Population variability and sensitivity. There is a major gap in understanding individual susceptibility to the various types of asbestos-induced disease and variability in susceptibility across populations. Limited data are available regarding the impact of asbestos exposure in children, and the role of many preexisting health conditions on asbestos-induced disease is unknown. Although the impact of certain coexposures such as smoking has been known for decades (Selikoff et al. 1968), limited information is available on the role of other coexposures.
Conclusions
Even after decades of research, and numerous publications worldwide, the workshop participants concluded that there are still major knowledge gaps hindering better understanding of the MOAs of various types of asbestos fibers.
Workshop participants agreed on a key overarching question: Is there sufficient understanding of the mechanisms of asbestos toxicity to determine the relevance of mineralogy and dimension in asbestos-induced disease? More specifically, do fibers < 5 µm in length have biological activity, and is there differential toxicity between serpentine and amphibole fibers? Although it is clear that fiber physicochemical characteristics play a role in asbestos-induced disease, it is less clear which characteristics are important to specific adverse health effects. In particular, discussion focused on the role of short fibers in disease. There are many researchers in the field who believe there is sufficient scientific evidence to show that short fibers (< 5 µm) do not play a role in inducing disease. However, others disagree with this conclusion. Similarly, consensus was not reached on the relative potency of different fiber types. Current knowledge regarding the characteristics that contribute to differences in relative potency between fiber types is incomplete, with a key research need being to systematically evaluate different fiber types. Participants agreed that although there is a wealth of information on mechanisms of asbestos-induced lung cancers, there is limited mechanistic understanding of how fiber mineralogy, dimensions, surface reactivity, and biopersistence contribute to all asbestos-induced diseases, particularly nonpulmonary end points. Additional studies, both in vitro and in vivo, are needed to determine the role of specific physicochemical characteristics from multiple fiber types in adverse health effects after exposure to asbestos and related mineral fibers.

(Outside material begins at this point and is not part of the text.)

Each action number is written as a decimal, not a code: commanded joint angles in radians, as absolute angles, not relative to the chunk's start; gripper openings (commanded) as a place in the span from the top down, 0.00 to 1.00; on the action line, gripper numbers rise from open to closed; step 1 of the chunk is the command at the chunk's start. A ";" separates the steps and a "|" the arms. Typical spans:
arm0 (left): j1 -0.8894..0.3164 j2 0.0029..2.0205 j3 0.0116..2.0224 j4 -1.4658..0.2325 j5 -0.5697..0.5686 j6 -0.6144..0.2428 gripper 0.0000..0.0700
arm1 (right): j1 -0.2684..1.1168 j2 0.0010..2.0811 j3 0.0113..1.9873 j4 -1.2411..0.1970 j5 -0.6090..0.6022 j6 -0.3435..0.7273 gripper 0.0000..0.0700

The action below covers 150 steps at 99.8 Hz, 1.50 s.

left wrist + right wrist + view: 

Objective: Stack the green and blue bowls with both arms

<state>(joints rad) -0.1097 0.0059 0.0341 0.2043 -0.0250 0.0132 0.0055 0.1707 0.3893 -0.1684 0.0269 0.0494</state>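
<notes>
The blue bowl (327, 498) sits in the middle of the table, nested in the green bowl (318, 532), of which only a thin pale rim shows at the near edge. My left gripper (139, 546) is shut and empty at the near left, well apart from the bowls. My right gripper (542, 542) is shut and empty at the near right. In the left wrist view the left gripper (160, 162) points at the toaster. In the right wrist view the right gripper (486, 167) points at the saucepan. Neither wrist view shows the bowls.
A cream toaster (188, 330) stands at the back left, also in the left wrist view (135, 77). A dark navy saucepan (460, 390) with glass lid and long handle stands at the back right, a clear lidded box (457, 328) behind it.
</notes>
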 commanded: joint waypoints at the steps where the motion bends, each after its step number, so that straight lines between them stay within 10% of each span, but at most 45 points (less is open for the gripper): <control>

One of the main objectives of this workshop was to bring together experts from diverse fields to encourage cross-fertilization of ideas to advance the field of asbestos research. Breakout group discussions from this workshop resulted in future multidisciplinary research ideas to address many of the existing knowledge gaps in the field. These included a follow-up workshop on standardized terminology, increased inclusion of geologists in the planning and implementation of toxicology and epidemiology studies, and the need for increased research funding for large-scale integrative multidisciplinary laboratory studies.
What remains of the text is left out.